Work to be completed:
Reproduce all the material verbatim, down to the last line.

Supplied information:
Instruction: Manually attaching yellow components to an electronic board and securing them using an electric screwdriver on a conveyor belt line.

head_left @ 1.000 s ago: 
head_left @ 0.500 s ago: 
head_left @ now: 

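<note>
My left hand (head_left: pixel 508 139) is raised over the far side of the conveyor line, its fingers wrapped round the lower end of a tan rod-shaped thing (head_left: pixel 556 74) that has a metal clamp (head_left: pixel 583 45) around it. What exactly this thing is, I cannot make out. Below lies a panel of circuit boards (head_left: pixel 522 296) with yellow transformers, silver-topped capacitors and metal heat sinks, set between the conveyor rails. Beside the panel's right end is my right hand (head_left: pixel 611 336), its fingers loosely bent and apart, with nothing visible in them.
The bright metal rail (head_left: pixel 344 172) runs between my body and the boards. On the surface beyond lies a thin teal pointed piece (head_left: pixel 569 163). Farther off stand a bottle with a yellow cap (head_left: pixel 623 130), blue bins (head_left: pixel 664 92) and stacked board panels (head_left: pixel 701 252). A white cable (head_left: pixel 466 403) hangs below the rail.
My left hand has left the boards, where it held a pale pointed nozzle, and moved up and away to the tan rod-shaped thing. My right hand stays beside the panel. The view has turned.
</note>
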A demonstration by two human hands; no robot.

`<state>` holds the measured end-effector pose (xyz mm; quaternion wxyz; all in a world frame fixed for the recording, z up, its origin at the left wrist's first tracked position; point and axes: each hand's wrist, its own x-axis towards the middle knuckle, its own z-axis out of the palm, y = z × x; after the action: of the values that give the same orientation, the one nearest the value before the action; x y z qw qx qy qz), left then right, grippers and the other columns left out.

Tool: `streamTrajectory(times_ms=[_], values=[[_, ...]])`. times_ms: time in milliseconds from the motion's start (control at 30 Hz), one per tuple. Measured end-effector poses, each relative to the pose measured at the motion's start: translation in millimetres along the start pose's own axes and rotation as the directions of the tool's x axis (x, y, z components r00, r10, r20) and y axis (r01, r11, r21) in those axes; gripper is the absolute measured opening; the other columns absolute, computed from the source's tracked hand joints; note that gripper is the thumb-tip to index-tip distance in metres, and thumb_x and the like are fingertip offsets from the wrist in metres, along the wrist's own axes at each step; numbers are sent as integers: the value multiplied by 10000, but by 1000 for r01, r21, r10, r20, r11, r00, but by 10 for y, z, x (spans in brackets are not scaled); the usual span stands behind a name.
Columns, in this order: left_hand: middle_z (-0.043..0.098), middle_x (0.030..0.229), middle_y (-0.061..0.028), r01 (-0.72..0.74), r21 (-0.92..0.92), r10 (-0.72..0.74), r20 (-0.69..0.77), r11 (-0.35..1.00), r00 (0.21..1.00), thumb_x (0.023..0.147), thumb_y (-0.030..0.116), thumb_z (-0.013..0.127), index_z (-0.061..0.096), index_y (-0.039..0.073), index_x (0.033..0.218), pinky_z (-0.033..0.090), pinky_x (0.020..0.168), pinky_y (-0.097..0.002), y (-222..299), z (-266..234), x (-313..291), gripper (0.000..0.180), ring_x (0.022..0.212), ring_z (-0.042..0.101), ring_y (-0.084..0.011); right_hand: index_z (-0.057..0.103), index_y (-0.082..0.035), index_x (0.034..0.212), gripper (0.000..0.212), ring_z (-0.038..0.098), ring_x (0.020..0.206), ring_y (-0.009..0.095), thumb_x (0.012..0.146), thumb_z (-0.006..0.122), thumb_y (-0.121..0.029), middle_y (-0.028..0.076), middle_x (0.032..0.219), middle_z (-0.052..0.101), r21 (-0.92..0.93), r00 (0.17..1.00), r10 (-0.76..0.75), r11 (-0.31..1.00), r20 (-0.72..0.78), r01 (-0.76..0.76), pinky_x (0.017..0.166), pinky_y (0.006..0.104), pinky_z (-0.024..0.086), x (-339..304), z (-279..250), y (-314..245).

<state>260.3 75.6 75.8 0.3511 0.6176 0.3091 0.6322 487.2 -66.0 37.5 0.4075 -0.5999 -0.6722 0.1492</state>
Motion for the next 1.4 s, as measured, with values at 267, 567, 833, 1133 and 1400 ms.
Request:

Exercise answer:
Instruction: Manually attaching yellow components to an electronic board and securing them using an electric screwdriver on a conveyor belt line.

head_left @ 1.000 s ago: 
head_left @ 0.500 s ago: 
head_left @ now: 

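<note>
My left hand (head_left: pixel 508 139) is raised over the far side of the conveyor line, its fingers wrapped round the lower end of a tan rod-shaped thing (head_left: pixel 556 74) that has a metal clamp (head_left: pixel 583 45) around it. What exactly this thing is, I cannot make out. Below lies a panel of circuit boards (head_left: pixel 522 296) with yellow transformers, silver-topped capacitors and metal heat sinks, set between the conveyor rails. Beside the panel's right end is my right hand (head_left: pixel 611 336), its fingers loosely bent and apart, with nothing visible in them.
The bright metal rail (head_left: pixel 344 172) runs between my body and the boards. On the surface beyond lies a thin teal pointed piece (head_left: pixel 569 163). Farther off stand a bottle with a yellow cap (head_left: pixel 623 130), blue bins (head_left: pixel 664 92) and stacked board panels (head_left: pixel 701 252). A white cable (head_left: pixel 466 403) hangs below the rail.
My left hand has left the boards, where it held a pale pointed nozzle, and moved up and away to the tan rod-shaped thing. My right hand stays beside the panel. The view has turned.
</note>
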A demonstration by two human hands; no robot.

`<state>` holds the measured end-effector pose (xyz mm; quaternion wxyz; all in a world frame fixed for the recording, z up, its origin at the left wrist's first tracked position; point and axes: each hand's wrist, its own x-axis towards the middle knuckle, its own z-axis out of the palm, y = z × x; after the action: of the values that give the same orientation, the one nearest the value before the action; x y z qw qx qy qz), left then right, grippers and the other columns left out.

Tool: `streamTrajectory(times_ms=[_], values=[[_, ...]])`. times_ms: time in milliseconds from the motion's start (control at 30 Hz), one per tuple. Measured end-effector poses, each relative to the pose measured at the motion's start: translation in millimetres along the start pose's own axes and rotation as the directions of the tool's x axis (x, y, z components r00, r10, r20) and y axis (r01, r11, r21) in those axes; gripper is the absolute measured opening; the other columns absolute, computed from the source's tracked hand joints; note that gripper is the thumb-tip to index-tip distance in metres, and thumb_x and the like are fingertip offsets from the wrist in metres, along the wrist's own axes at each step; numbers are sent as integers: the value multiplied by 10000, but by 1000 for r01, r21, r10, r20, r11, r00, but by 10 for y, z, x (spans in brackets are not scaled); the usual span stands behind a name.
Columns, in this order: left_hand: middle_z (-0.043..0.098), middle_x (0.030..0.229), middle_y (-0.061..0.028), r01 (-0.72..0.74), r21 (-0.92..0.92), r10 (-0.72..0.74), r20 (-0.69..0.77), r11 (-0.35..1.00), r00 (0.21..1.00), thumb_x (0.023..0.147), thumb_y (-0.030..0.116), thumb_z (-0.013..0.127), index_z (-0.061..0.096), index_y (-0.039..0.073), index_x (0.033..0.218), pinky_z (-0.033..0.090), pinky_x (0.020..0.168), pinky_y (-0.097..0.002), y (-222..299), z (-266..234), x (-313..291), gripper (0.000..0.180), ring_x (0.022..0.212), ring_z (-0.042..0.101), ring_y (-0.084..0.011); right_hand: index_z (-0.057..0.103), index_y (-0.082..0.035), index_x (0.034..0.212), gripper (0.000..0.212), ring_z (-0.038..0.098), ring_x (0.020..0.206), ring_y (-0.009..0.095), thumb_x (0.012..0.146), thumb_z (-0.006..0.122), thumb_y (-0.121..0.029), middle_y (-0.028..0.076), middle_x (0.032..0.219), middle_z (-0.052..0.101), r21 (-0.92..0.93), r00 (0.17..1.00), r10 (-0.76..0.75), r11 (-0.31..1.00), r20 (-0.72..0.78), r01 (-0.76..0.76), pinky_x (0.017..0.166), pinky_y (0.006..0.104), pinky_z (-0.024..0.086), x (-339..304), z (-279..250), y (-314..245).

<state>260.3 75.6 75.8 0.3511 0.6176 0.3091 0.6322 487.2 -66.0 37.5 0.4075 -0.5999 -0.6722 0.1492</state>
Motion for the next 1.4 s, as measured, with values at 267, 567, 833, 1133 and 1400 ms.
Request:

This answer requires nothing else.